# Aim of the task
Which lines in the data below contain the word "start"? Return each of them.

# Information shown
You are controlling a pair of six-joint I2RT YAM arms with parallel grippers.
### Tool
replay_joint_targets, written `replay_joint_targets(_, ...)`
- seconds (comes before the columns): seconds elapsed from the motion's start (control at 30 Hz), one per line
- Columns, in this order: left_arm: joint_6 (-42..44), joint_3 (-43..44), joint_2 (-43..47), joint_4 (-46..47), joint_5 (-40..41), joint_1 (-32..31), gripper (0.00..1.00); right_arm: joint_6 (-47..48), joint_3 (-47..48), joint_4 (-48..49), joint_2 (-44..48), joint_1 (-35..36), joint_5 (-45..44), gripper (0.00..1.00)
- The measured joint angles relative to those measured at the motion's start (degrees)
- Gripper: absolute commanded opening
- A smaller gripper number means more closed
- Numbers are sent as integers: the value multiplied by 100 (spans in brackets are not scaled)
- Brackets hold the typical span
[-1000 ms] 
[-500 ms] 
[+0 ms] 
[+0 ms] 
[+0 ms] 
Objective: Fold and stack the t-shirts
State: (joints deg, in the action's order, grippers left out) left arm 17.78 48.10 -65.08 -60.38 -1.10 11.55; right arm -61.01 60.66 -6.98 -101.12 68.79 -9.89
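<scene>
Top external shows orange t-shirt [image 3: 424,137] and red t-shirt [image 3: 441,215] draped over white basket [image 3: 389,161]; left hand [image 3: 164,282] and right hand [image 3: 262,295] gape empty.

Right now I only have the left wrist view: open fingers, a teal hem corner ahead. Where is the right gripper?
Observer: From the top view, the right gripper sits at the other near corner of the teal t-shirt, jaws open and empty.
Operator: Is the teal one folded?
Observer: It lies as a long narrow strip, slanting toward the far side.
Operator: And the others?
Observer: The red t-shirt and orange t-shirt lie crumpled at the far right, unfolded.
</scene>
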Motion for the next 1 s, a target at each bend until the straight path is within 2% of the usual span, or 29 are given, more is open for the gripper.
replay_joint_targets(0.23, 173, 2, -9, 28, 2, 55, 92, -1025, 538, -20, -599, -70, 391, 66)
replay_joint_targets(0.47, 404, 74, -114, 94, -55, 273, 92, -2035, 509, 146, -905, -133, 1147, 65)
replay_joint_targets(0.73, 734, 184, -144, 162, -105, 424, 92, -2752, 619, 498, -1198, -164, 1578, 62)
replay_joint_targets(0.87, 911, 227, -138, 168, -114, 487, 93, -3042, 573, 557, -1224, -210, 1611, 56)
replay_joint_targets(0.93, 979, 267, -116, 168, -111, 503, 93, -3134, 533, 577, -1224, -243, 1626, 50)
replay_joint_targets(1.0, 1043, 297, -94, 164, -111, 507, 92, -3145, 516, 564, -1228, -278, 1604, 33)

# Written response
- seconds (comes before the columns): seconds elapsed from the motion's start (control at 30 Hz), one per line
- The measured joint angles relative to those measured at the motion's start (degrees)

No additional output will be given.